### TASK ITEM
This calls for a verbatim copy of all the data, with no images carried over.

### INFORMATION PROVIDED
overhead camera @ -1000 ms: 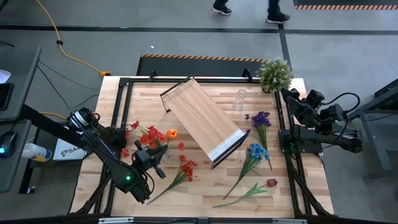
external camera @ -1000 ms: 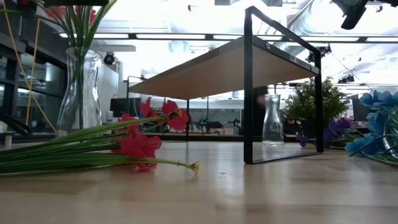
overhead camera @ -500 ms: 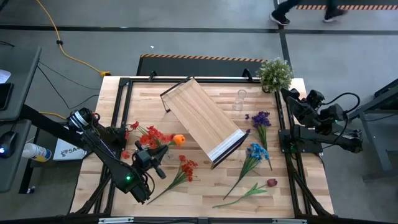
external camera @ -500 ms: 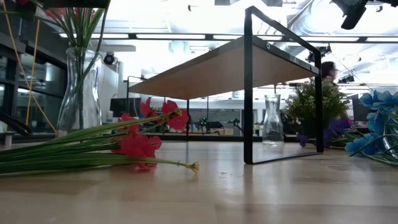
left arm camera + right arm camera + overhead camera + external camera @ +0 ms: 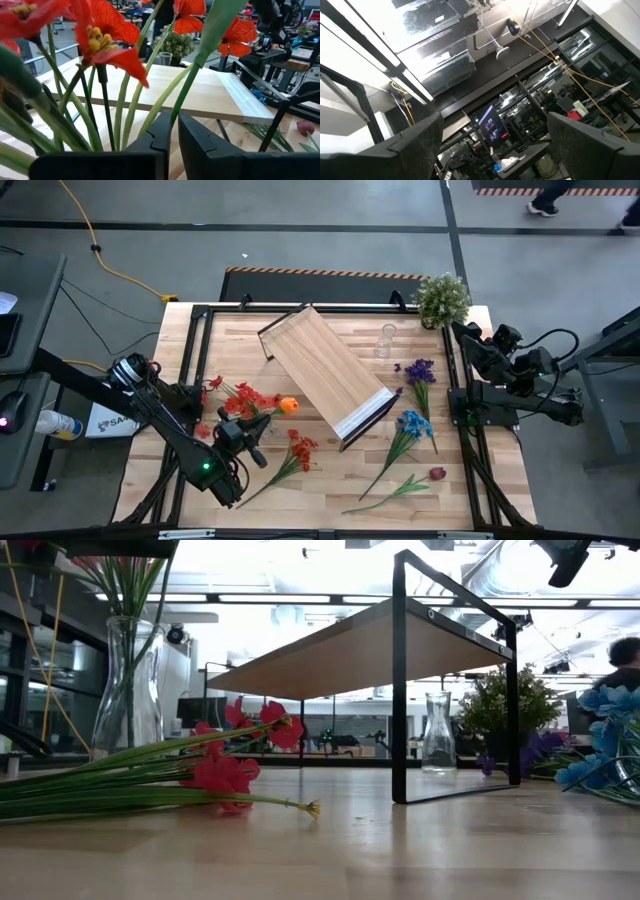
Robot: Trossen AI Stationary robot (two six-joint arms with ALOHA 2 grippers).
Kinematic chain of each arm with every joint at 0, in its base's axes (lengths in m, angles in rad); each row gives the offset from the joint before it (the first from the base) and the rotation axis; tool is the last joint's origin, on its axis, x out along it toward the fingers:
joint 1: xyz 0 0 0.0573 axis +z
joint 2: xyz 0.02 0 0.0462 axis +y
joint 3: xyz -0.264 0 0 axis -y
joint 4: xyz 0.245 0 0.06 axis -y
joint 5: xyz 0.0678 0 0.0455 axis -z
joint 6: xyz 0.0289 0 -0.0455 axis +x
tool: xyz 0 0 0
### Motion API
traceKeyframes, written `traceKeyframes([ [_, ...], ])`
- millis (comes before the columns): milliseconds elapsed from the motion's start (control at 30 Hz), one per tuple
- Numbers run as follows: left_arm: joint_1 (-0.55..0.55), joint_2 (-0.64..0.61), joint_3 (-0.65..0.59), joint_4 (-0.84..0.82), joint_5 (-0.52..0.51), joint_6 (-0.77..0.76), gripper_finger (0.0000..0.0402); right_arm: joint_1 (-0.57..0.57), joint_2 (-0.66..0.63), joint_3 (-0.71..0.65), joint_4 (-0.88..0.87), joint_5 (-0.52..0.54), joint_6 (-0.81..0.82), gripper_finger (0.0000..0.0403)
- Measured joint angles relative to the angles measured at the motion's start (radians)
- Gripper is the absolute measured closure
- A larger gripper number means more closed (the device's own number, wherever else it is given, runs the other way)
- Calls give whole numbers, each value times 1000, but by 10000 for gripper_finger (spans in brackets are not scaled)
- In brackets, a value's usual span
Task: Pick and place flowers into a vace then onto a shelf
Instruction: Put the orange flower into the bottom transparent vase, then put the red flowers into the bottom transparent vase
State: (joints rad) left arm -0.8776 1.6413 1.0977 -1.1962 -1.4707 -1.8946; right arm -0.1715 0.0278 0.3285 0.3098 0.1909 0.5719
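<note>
Over on the left side of the desk (image 5: pixel 330 500) the left gripper (image 5: pixel 236 427) hangs low above the wood, its jaws nearly closed on a green stem of the orange flower (image 5: pixel 288 406), whose bloom pokes out just past the gripper toward the shelf. From the left wrist view that stem runs up between the two dark fingers (image 5: pixel 197 145), with a cluster of red blooms (image 5: pixel 102 37) crowding close around it. In the low view a glass vase (image 5: pixel 127 690) stands at the far left with several green stems already in it. More red flowers (image 5: pixel 240 395) are bunched around the gripper, and another red spray (image 5: pixel 298 450) lies flat on the desk just in front of it, stems trailing toward the near edge.

In the middle the shelf (image 5: pixel 325 370) sits at an angle across the desk, light planks on top, its white strip at the end nearer the right arm; the low view shows it standing on its black frame with open space beneath. Just beyond its far corner stands a second, empty glass vase (image 5: pixel 385 340).

Further right lie a purple flower (image 5: pixel 418 370), a blue one (image 5: pixel 412 425) and a dark red one (image 5: pixel 436 474), all flat on the wood, apart from each other. A bushy pale-green potted plant (image 5: pixel 441 298) stands at the far right corner. The right gripper (image 5: pixel 470 345) waits at the right edge, raised, its jaws spread wide and holding nothing
</note>
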Motion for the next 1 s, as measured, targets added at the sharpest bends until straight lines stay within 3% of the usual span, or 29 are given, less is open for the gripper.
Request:
traceKeyframes([
  [333,0,0,0,38,21,-1,305,0,0,0,0,0,0,59],
  [733,0,0,1,76,25,-1,188,0,0,0,0,0,0,59],
  [1000,-28,-7,22,98,24,7,144,0,0,0,1,0,0,59],
])
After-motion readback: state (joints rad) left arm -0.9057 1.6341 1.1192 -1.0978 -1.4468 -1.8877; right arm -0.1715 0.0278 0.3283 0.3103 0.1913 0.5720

### RESULT
overhead camera @ -1000 ms: 
external camera @ -1000 ms: 
overhead camera @ -500 ms: 
external camera @ -500 ms: 
left arm camera + right arm camera + overhead camera + external camera @ +0 ms: 
Robot: Trossen AI Stationary robot (two six-joint arms with ALOHA 2 grippers).
Kinematic chain of each arm with every joint at 0, in its base's axes (lengths in m, angles in rad); each row gives the offset from the joint before it (the first from the base) and the rotation axis; tool is the last joint's origin, on its axis, x out along it toward the fingers:
joint 1: xyz 0 0 0.0573 axis +z
joint 2: xyz 0.02 0 0.0462 axis +y
joint 3: xyz -0.264 0 0 axis -y
joint 4: xyz 0.245 0 0.06 axis -y
joint 5: xyz 0.0678 0 0.0455 axis -z
joint 6: xyz 0.0289 0 -0.0455 axis +x
tool: xyz 0 0 0
### Motion API
traceKeyframes, written `traceKeyframes([ [_, ...], ])`
- millis (comes before the columns): milliseconds elapsed from the motion's start (control at 30 Hz), one per tuple
- Numbers run as follows: left_arm: joint_1 (-0.55..0.55), joint_2 (-0.64..0.61), joint_3 (-0.65..0.59), joint_4 (-0.84..0.82), joint_5 (-0.52..0.51), joint_6 (-0.77..0.76), gripper_finger (0.0000..0.0402); right_arm: joint_1 (-0.57..0.57), joint_2 (-0.66..0.63), joint_3 (-0.71..0.65), joint_4 (-0.88..0.87), joint_5 (-0.52..0.54), joint_6 (-0.81..0.82), gripper_finger (0.0000..0.0403)
- Measured joint angles relative to the angles measured at the motion's start (radians)
- Gripper is the absolute measured closure
- A larger gripper number means more closed (the device's own number, wherever else it is given, runs the other way)
- Calls give whole numbers, each value times 1000, but by 10000 for gripper_finger (spans in brackets are not scaled)
- In brackets, a value's usual span
Task: Pick and place flowers into a vace then onto a shelf
Instruction: Put the orange flower into the bottom transparent vase, then put the red flowers into the bottom transparent vase
State: (joints rad) left arm -0.8776 1.6413 1.0977 -1.1962 -1.4707 -1.8946; right arm -0.1715 0.0278 0.3285 0.3098 0.1909 0.5719
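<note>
Over on the left side of the desk (image 5: pixel 330 500) the left gripper (image 5: pixel 236 427) hangs low above the wood, its jaws nearly closed on a green stem of the orange flower (image 5: pixel 288 406), whose bloom pokes out just past the gripper toward the shelf. From the left wrist view that stem runs up between the two dark fingers (image 5: pixel 197 145), with a cluster of red blooms (image 5: pixel 102 37) crowding close around it. In the low view a glass vase (image 5: pixel 127 690) stands at the far left with several green stems already in it. More red flowers (image 5: pixel 240 395) are bunched around the gripper, and another red spray (image 5: pixel 298 450) lies flat on the desk just in front of it, stems trailing toward the near edge.

In the middle the shelf (image 5: pixel 325 370) sits at an angle across the desk, light planks on top, its white strip at the end nearer the right arm; the low view shows it standing on its black frame with open space beneath. Just beyond its far corner stands a second, empty glass vase (image 5: pixel 385 340).

Further right lie a purple flower (image 5: pixel 418 370), a blue one (image 5: pixel 412 425) and a dark red one (image 5: pixel 436 474), all flat on the wood, apart from each other. A bushy pale-green potted plant (image 5: pixel 441 298) stands at the far right corner. The right gripper (image 5: pixel 470 345) waits at the right edge, raised, its jaws spread wide and holding nothing
</note>
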Motion for the next 1 s, as measured, targets added at the sharpest bends until straight lines stay within 3% of the usual span, or 29 are given, less is open for the gripper.
Request:
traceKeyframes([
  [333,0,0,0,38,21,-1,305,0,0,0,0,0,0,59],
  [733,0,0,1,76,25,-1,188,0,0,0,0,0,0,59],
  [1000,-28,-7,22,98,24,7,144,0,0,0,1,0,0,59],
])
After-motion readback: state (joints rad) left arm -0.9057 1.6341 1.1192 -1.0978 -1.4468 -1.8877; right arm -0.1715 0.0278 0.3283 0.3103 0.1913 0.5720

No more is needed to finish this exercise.